§ Task requirements
Pictures aside, repeat the whole listing word for word.

======== Data section

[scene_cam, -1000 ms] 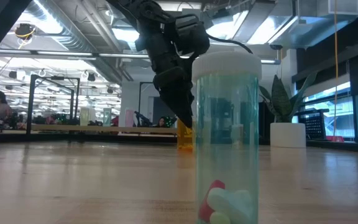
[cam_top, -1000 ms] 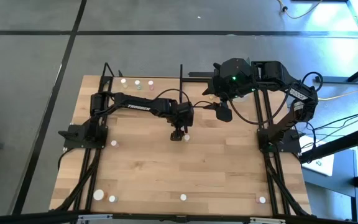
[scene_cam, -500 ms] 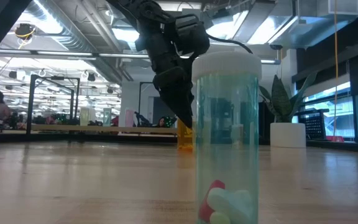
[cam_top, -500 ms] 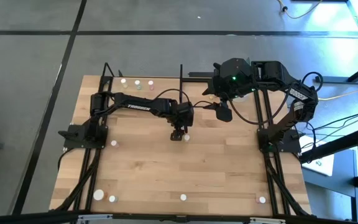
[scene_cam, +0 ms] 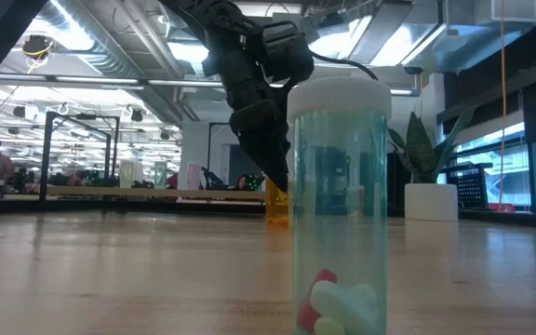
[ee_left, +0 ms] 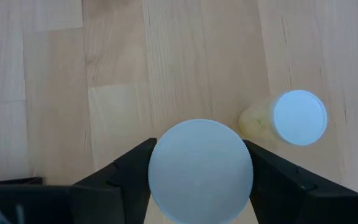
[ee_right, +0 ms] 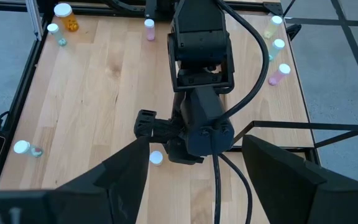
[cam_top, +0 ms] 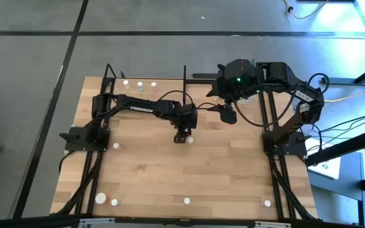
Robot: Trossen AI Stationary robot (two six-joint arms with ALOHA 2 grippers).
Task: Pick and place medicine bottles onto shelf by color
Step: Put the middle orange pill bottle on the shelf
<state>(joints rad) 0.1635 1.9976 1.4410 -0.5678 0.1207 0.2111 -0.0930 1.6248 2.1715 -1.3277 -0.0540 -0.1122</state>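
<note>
The left gripper (ee_left: 201,186) sits at the centre of the high view, its fingers (ee_left: 126,171) closed in on either side of a white-capped bottle (ee_left: 201,171). Just beside it, at the right of the left wrist frame, is a yellow bottle (ee_left: 291,118), apart from the fingers. The right gripper (cam_top: 228,115) hovers right of centre near the upper edge, spread wide and holding nothing.

In the low view a clear greenish bottle (scene_cam: 338,205) fills the foreground and hides much of the left arm (scene_cam: 249,84); an orange bottle (scene_cam: 275,200) shows behind it.

The pale wooden tabletop (cam_top: 233,171) stands on grey floor. At the right of the low view is a potted plant (scene_cam: 426,177), with a lit open hall behind.

Seen from above, three bottles (cam_top: 140,84) line the shelf (cam_top: 166,85) at upper left, one (cam_top: 116,145) stands at the left, and four (cam_top: 187,201) lie along the lower edge.
</note>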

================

§ Solution to the problem
[scene_cam, -1000 ms] 
[cam_top, -1000 ms] 
[scene_cam, -500 ms] 
[cam_top, -500 ms] 
[scene_cam, +0 ms] 
[ee_left, +0 ms] 
[ee_right, +0 ms] 
[cam_top, +0 ms] 
Robot: Trossen AI Stationary robot (two six-joint arms with ALOHA 2 grippers).
Task: Pick and place medicine bottles onto shelf by color
Step: Put the middle orange pill bottle on the shelf
<state>(joints rad) 0.1635 1.9976 1.4410 -0.5678 0.1207 0.2111 -0.0930 1.6248 2.1715 -1.3277 -0.0540 -0.1122</state>
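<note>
The left gripper (ee_left: 201,186) sits at the centre of the high view, its fingers (ee_left: 126,171) closed in on either side of a white-capped bottle (ee_left: 201,171). Just beside it, at the right of the left wrist frame, is a yellow bottle (ee_left: 291,118), apart from the fingers. The right gripper (cam_top: 228,115) hovers right of centre near the upper edge, spread wide and holding nothing.

In the low view a clear greenish bottle (scene_cam: 338,205) fills the foreground and hides much of the left arm (scene_cam: 249,84); an orange bottle (scene_cam: 275,200) shows behind it.

The pale wooden tabletop (cam_top: 233,171) stands on grey floor. At the right of the low view is a potted plant (scene_cam: 426,177), with a lit open hall behind.

Seen from above, three bottles (cam_top: 140,84) line the shelf (cam_top: 166,85) at upper left, one (cam_top: 116,145) stands at the left, and four (cam_top: 187,201) lie along the lower edge.
</note>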

For this exercise, nothing further remains to be done.